So, please post up your opinions, thoughts, bitches, moans, flames, etc.


----------



## nyck (Jul 14, 2005)

I would love to try one too. I have this thought in my mind, that it's gonna be this awesome, powerful, RAW tone. I'm a little scared to try out a stack


----------



## Shannon (Jul 14, 2005)

Anyone?


----------



## VforVendetta00 (Jul 14, 2005)

Line 6 FOR LYFE!!!!! *runs for cover


----------



## eviltoaster (Jul 14, 2005)

engl engl engl !  

any questions


----------



## Shannon (Jul 14, 2005)

Line 6 - Ewww. None of their stuff has impressed me enough to even consider buying it.

Engl - Mmmmm, Engl's Savage 120....but WAY out of my price range.


----------



## Christopher (Jul 14, 2005)

I've heard a Toneblaster combo once but have no experience with the head. The combo was pretty cool, not my thing but hey whatever.

I'm a tube purist for myself. I just like 'em better. For others though, choosing your amp is like choosing a mate. I ain't going to tell you whether you should be doing your chick or not.


----------



## Christopher (Jul 14, 2005)

VforVendetta00 said:


> Line 6 FOR LYFE!!!!! *runs for cover



If they could only get the "feel" just a bit better, I'd be very close to joining you. Right now though, they're too heavily overcompressed and dead feeling in my hands.


----------



## Drew (Jul 14, 2005)

Hey, there's that vid from around the time he did Strange Beautiful Music of satch playing a tune on the beack through a small ToneBlaster combo - didn't sound half bad. 

Then again, it's f'in Joe Satriani, lol. 

-D


----------



## Shannon (Jul 14, 2005)

Well, I just got back from trying one. My verdict? Holy shit, dude! These suckers rock!

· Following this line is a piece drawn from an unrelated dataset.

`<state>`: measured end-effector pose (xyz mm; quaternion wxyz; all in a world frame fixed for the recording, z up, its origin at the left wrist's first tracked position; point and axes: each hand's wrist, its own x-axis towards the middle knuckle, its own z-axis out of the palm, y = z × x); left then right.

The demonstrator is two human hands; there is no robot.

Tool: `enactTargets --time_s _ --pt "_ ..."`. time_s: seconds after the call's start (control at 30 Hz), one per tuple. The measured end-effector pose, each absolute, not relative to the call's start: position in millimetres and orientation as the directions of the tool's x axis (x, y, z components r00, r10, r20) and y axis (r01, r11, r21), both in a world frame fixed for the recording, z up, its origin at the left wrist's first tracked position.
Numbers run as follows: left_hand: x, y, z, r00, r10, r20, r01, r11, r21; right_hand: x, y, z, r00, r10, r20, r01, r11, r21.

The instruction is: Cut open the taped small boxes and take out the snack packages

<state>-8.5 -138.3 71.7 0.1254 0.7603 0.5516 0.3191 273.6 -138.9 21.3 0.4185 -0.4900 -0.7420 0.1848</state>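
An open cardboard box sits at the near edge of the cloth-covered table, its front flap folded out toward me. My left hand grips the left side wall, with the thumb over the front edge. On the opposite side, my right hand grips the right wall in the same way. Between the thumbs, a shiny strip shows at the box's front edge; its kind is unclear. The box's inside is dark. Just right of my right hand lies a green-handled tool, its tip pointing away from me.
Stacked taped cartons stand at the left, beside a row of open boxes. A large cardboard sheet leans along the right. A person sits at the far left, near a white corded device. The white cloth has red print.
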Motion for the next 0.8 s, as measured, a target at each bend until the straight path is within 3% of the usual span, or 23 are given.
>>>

My short review (short, because I suck at this):
There's a ton of great tones lurking in this thing. The boost function was great. It essentially turns a 2-channel amp into a 4-channel monster. 
On the clean channel, you can go from Roland JC120 glassy cleans (and I mean GLASSY) to a cool classic crunch ala Angus Young-style crunch. With the boost on, you can get some smokin' bluesey leads happening. And unlike most amps, the clean channel has PLENTY of volume in comparison to the distortion channel. 

The distortion channel is unreal though. From a mild overdrive to full-on rip-your-face-off high gain sound, it just sounded amazing. The lows were very tight and focused. The mids and high were very touch sensitive (which I liked) & they just unleashed the beast within. When I kicked in the boost option, the gain went completely over the top & I had some SERIOUS lead tones happening. The Mid control it a push-pull post that switches the frequency center from 600Hz to 1KHz. I preferred to leave it in. When I pulled it out, it went from the darker Mesa-ish tone to a Marshall-esque tone (more harsher mids). I can see how this would be great from some, but it wasn't for me. Perhaps with more time to dial it in, I'll find a use for it. 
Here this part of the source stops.